Product Life Cycle Curves in the 21st Century
Product Life Cycle Curves in the 21st Century
One phenomenon that is common to many recent hi-tech product launches is the compression of the innovation part of the product life cycle into the initial product launch phase. This is due to the fact that many consumers in the innovator segment are very savvy purchasers. They often preplan their purchase, and thus preorder. This type of phenomenon takes out essentially the first leg out of the product life cycle curve and combines it with the launch month. initial buyers in the modern product life cycle are now compressed into the product launch month, which becomes the peak sales month. Therefore, in the classic product life cycle, sales may take as much as 8 months to hit the
peak. Launch weeks and launch months are now increasingly important in marketing products with very short life cycles. Given the rise and pervasiveness of social media technologies such as Facebook, Twitter, and YouTube, products with a very short life cycle can “go viral” across multiple social networks or fizzle out very quickly.
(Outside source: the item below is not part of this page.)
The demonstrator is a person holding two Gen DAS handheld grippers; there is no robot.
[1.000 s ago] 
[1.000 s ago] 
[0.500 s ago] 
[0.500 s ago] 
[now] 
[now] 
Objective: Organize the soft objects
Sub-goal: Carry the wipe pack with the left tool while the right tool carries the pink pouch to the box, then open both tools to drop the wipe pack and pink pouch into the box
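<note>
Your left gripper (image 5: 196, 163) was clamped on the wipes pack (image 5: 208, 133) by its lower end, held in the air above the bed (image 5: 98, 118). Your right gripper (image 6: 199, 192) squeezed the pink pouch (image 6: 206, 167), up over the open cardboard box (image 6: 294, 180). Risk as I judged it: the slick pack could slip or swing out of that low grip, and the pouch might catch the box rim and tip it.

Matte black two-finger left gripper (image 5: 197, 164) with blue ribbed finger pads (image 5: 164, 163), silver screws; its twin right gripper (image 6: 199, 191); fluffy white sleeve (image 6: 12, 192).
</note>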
Social networks are really a force multiplier for the “word of mouth” effect. They can make or break new
products very quickly. Consequently, now there are much higher marketing expenditures
in the pre-launch marketing phase in order to build the initial pulse of demand. Marketers cannot wait for the product to be released to build momentum. They want to build sales momentum prior to shipment. This makes the classic product life cycle model irrelevant in many industries. However, sales forecasting still needs to be done as accurately as possible, given the dynamics of the market. Therefore, the best way to forecast
products with very short product life cycles is to follow these steps:
Step 1: Gather the historical sales data by product
To forecast products with very short life cycles, you first have to gather data on all of current and predecessor products. Historical sales data are not enough. You also have to collect data of the past three years on the product attributes of products that are currently offered, as well their predecessors. The exact list of relevant attributes varies by market, but these are the ones that matter most:
- Performance characteristics
- Multifunctional capabilities of
- Order of market entry
- Distribution partners
- Media spending
Step 2: Develop Product Roadmaps.
A product roadmap is a bar chart that describes how new technologies will be introduced into various aspects of the product over time. For example, in a mobile phone product roadmap, one bar would show exactly when the company’s mobile phones would support the 4th generation communications network (4g) instead of the existing 3rd generation network (3g). If your marketing team has developed product roadmaps in the past, they are valuable tools to help you identify the truest predecessors to your upcoming line of new products. The product roadmap of Intel Corporation’s Notebook processor line is available at http://download.intel.com/products/roadmap/roadmap.pdf. What matters most for forecasting is how consumers look at the market, not how the company looks at the market. For example, if you want to forecast sales for a mobile phone manufacturer, you have to know how large the market segment is for price driven phones (e.g., feature phones that consumers get for less than $99 with a two-year commitment) vs. web enabled Smartphones that currently cost between $99 and $199 with a two year commitment. Smartphones also require a separate subscription to a data plan to access the Internet, which increases the total cost of ownership (TCO) of the Smartphone. In addition, you have to realize that the words “small,” “large,” and “fast” are constantly being redefined in many consumer electronics industries.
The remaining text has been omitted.